Sunday, December 27, 2015

Recognition of an irreplaceable gift - Acadia



Of the three primary founders of Acadia National Park, only two, George Dorr and Charles Eliot, have Mount Desert Island geographical features named for them. Dorr Mountain is located beside Cadillac near Bar Harbor. Eliot Mountain overlooks Northeast Harbor from the east.
The contributions of a third major benefactor, the man who helped fund many of the park’s land acquisitions and created the Carriage Road system, John D. Rockefeller Jr., never have been equally recognized.
Hiking trail benefactor Waldron Bates has an enormous plaque affixed to a boulder on the trail on Gorham Mountain. Rockefeller’s only monument is a comparatively small marker in an obscure spot along a path near Otter Cliffs. Defaced years ago by vandals, it still awaits repair.
In an age when folks are all about splashing their names on everything from airplanes to sports arenas, the Rockefeller family continues to go about its philanthropic work quietly. They have never asked for, nor expected, anything in the park to be named for John D. or the family. All the more reason now to consider doing so, perhaps in time to be unveiled as part of next year’s Acadia centennial celebration.
It would not even be necessary to rename a peak to recognize Rockefeller in the same manner as Acadia’s other founders. At the south end of the main ridge on Penobscot Mountain, where a trail recently was reopened, the path dips and rises to a modest independent summit. That summit overlooks the lands around Little Long Pond – the 1,000 acres recently gifted to the Land and Garden Preserve by David Rockefeller Sr. The National Park Service has time to apply to the U.S. Geological Survey to name that peak after Rockefeller. It would be the only mountain in the country so named.
Honoring Rockefeller in this way would appropriately recognize his contributions to the creation and preservation of one of the most beautiful places on the planet. 
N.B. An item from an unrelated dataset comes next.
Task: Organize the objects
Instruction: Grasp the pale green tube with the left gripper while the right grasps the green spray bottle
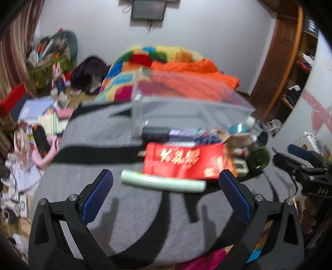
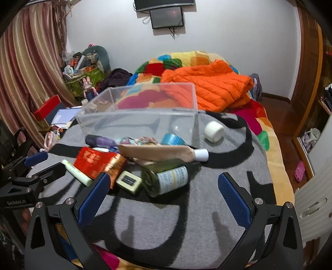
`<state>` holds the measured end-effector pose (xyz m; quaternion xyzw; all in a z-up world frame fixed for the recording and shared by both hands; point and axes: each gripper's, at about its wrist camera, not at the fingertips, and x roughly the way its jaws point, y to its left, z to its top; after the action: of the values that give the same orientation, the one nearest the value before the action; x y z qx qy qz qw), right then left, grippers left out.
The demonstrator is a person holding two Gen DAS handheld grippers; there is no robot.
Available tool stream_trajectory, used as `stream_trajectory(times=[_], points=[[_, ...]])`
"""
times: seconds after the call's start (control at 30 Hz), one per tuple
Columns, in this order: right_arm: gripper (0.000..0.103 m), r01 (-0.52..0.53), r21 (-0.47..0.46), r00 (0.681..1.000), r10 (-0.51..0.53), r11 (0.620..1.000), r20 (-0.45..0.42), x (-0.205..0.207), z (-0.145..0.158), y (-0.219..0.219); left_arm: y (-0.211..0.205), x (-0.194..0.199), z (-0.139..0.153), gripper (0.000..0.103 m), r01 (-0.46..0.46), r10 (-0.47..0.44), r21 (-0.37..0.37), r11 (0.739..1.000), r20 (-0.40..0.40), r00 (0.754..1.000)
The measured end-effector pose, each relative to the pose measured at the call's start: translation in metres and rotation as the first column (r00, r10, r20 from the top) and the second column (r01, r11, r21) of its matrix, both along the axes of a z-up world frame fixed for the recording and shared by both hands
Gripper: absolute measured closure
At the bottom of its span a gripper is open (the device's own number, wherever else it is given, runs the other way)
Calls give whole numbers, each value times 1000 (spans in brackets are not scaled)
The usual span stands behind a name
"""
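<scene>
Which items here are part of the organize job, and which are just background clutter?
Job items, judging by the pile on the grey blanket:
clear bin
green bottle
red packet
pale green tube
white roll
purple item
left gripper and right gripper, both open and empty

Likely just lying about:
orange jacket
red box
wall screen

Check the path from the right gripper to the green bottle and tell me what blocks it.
Nothing visible blocks it. The right gripper is open, and the green bottle lies on its side on the gray blanket just ahead of the fingers. A cream box lies beside the bottle's left.
</scene>
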<state>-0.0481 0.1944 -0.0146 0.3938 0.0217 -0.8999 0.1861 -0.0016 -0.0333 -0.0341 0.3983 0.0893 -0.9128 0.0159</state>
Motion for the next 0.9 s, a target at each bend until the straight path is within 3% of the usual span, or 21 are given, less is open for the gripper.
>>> stream_trajectory(times=[0.27, 0.43, 0.57, 0.73, 0.83, 0.9], points=[[0, 21, -6, 997, -21, 1000, 75, -18, -23, 12, -5, -5, -33, 0, 21, -22, 9, 1000, 81, 996], [0, 14, -8, 997, -13, 1000, 81, -25, -27, 8, 5, -11, -25, 0, 49, -50, 7, 999, 71, 996], [0, 30, -33, 996, -27, 999, 86, -31, -26, 7, 6, -25, -18, 0, 0, 0, 0, 1000, 81, 997], [1, 45, -35, 996, -42, 998, 80, -34, -26, 3, 13, -37, -29, 0, -21, 23, -21, 1000, 122, 992], [2, 45, -9, 997, -44, 999, 67, -34, -28, 1, 10, -31, -32, 0, -38, 41, -29, 999, 105, 994], [13, 34, -12, 997, -33, 999, 70, -33, -29, 1, 2, -25, -34, 0, -48, 50, -23, 999, 106, 993]])
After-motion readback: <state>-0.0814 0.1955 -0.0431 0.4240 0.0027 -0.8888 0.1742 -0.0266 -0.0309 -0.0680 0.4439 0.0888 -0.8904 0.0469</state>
More than likely there is nothing named for John D. Rockefeller Jr., in Acadia because that is the way he preferred it. The entire family is famous for its humility and he, no doubt, was no different. However, especially in 2016 on the occasion of the 100th Anniversary of the creation of Acadia National Park, his efforts deserve acknowledgment as imposing and enduring as the granite that underlies the hills he loved so much, and wanted to protect and share with others.